> _TASK INSTRUCTIONS_
Would you reproduce exactly the lines below from the one holding "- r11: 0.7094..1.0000" through the one holding "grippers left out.", inclusive, and no others?

> _SUPPLIED RECORDS_
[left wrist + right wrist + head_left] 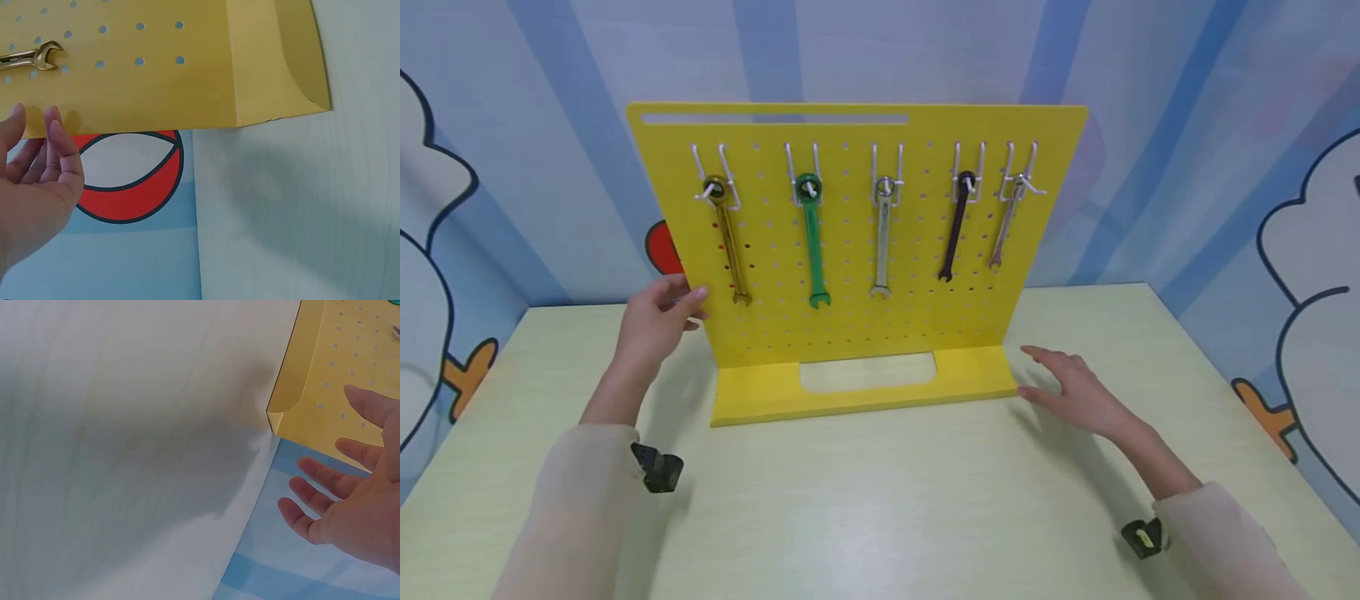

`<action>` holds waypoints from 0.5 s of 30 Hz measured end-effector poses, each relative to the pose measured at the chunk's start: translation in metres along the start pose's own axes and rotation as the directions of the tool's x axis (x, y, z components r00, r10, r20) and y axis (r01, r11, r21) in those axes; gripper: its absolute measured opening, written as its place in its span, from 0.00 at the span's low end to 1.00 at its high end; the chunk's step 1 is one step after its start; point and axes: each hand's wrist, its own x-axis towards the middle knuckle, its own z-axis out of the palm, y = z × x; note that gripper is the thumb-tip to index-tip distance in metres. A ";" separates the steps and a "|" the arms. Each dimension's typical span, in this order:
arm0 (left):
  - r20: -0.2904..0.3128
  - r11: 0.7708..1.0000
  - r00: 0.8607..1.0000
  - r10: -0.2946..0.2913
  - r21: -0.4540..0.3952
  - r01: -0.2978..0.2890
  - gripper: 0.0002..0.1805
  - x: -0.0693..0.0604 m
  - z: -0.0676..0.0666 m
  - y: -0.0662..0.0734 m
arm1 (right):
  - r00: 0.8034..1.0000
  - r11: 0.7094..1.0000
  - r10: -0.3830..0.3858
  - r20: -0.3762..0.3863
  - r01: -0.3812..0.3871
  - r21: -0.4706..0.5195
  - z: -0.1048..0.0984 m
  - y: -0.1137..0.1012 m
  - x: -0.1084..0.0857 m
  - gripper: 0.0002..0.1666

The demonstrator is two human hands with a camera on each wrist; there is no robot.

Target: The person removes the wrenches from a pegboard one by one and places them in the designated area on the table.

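Observation:
A yellow pegboard stands upright on its flat base. White double hooks on it carry a gold wrench, a green wrench, a silver wrench, a black wrench and a smaller silver wrench. My left hand holds the board's left edge, thumb at the front; some fingers are partly hidden at the edge. In the left wrist view the gold wrench's open end shows nearby. My right hand is beside the base's right corner, fingers spread and holding nothing.
The board rests on a pale wooden table. Behind it hangs a blue striped backdrop with cartoon figures. A slot runs along the board's top, and the base has a cutout. Each sleeve has a small black device at the wrist.

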 end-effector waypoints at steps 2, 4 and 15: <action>0.009 1.000 1.000 0.017 -0.007 -0.017 0.32 -0.011 0.000 0.017 | 1.000 1.000 0.006 0.005 -0.006 -0.001 -0.001 -0.001 0.001 0.36; 0.004 1.000 1.000 0.019 -0.009 -0.019 0.30 -0.018 0.001 0.028 | 1.000 1.000 0.008 0.012 -0.008 -0.004 -0.002 -0.002 0.003 0.35; 0.014 1.000 0.999 0.030 -0.002 -0.030 0.21 -0.028 0.002 0.044 | 0.999 1.000 0.007 0.037 -0.008 0.013 -0.016 -0.011 0.017 0.34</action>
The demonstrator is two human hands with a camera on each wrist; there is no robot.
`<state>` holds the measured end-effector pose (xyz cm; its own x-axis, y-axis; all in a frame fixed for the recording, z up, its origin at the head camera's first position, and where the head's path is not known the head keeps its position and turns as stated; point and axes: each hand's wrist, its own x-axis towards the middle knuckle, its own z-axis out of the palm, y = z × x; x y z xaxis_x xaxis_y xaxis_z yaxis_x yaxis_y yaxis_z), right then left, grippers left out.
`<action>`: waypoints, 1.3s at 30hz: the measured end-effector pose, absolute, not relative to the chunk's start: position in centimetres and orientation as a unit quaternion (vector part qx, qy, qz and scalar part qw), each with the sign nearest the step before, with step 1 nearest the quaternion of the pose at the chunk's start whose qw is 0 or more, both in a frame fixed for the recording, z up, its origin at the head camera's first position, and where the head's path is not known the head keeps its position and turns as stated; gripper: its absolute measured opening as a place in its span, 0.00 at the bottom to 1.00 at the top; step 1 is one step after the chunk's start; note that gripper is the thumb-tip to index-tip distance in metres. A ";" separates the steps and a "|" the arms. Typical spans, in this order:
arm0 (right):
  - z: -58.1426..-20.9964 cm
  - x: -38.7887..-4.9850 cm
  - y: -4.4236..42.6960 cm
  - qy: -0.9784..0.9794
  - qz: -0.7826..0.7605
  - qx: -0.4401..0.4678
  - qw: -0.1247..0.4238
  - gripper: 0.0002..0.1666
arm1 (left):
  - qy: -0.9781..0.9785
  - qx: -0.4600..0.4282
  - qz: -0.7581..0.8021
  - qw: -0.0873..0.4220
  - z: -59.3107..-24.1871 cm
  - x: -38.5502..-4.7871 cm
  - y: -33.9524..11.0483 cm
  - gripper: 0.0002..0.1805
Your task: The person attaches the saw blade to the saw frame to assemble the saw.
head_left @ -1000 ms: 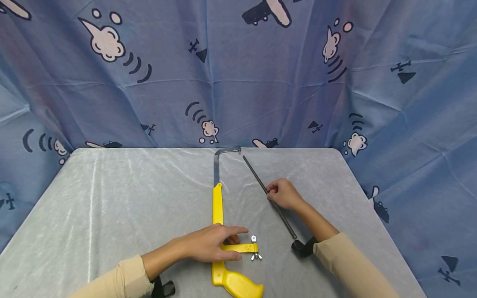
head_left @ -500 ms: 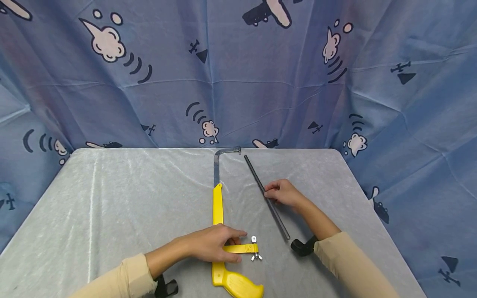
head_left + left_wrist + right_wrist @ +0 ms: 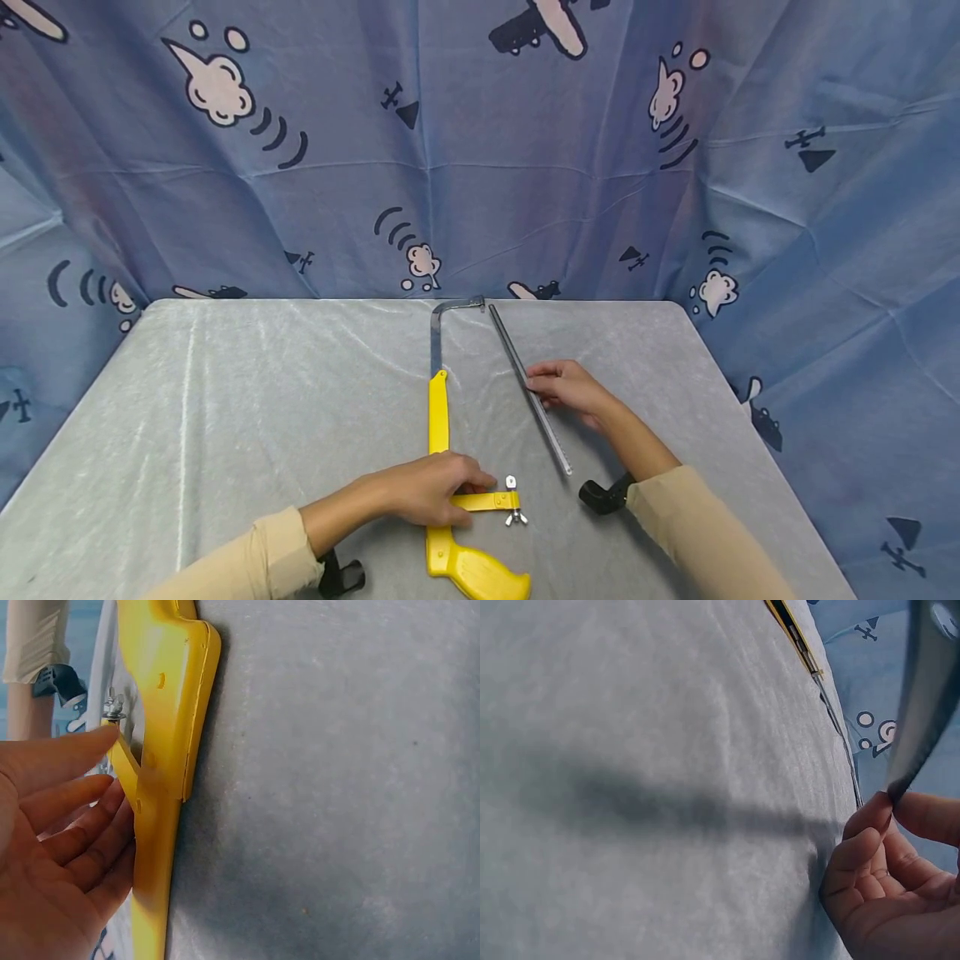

> _EXERCISE RESULT_
  - r11: 0.7094..1.0000
  - r10: -0.3830..0.3858
  - r20: -0.3762..0.3863
  - r01: -0.3812..0.3871
  - r21: -0.4706..0.5195
  - z: -0.1048..0.0984 m
  - y: -0.1137..0.1012 m
  - x: -0.1084..0.0857 m
  - gripper: 0.0002..0.1666

The demonstrator is two human hands with a camera on each wrist; there is no robot.

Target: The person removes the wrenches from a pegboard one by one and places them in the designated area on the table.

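Observation:
A yellow pegboard stands upright on its flat base. White double hooks on it carry a gold wrench, a green wrench, a silver wrench, a black wrench and a smaller silver wrench. My left hand holds the board's left edge, thumb at the front; some fingers are partly hidden at the edge. In the left wrist view the gold wrench's open end shows nearby. My right hand is beside the base's right corner, fingers spread and holding nothing.
The board rests on a pale wooden table. Behind it hangs a blue striped backdrop with cartoon figures. A slot runs along the board's top, and the base has a cutout. Each sleeve has a small black device at the wrist.
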
 end-effector waypoints at steps 2, 4 and 15: <action>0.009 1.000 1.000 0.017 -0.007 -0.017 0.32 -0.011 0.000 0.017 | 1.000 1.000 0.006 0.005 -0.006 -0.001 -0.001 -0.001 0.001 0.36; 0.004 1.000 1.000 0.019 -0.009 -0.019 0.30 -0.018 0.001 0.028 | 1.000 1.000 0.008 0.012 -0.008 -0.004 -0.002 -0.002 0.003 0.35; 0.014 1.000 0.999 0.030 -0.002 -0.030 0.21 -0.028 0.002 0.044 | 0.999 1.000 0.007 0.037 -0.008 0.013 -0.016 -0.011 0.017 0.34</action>
The demonstrator is two human hands with a camera on each wrist; there is no robot.
`<state>` holds the measured end-effector pose (xyz cm; its own x-axis, y-axis; all in a frame fixed for the recording, z up, its origin at the head camera's first position, and where the head's path is not known the head keeps its position and turns as stated; point and axes: each hand's wrist, its own x-axis towards the middle knuckle, its own z-axis out of the palm, y = z × x; x y z xaxis_x xaxis_y xaxis_z yaxis_x yaxis_y yaxis_z), right then left, grippers left out.

Nothing remains to be added to the exercise.